▸ **What is required**:
Restate the whole listing exactly, leaving nothing out.

──────

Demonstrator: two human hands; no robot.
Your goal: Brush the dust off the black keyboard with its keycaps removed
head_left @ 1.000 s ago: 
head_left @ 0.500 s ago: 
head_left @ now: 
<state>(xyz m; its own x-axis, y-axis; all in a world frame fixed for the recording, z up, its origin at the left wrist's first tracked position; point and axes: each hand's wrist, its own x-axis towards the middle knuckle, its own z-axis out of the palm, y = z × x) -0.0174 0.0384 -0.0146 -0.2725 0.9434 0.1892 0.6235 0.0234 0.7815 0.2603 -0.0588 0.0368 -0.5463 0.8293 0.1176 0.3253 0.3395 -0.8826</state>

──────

▸ **Reply**:
Demonstrator: two human hands; no robot.
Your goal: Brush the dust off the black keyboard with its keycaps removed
head_left @ 1.000 s ago: 
head_left @ 0.500 s ago: 
head_left @ now: 
<state>(xyz m; its own x-axis, y-axis; all in a world frame fixed for the recording, z up, its origin at the left wrist's first tracked position; point and axes: each hand's wrist, its own x-axis towards the middle knuckle, its own z-axis out of the palm, y = z × x) -0.0174 0.0384 -0.0146 -0.2725 0.9434 0.1892 0.6235 0.0234 0.7815 0.2603 -0.0588 0.0368 -0.5463 0.8293 0.1176 0.3253 0.3395 -0.8826</state>

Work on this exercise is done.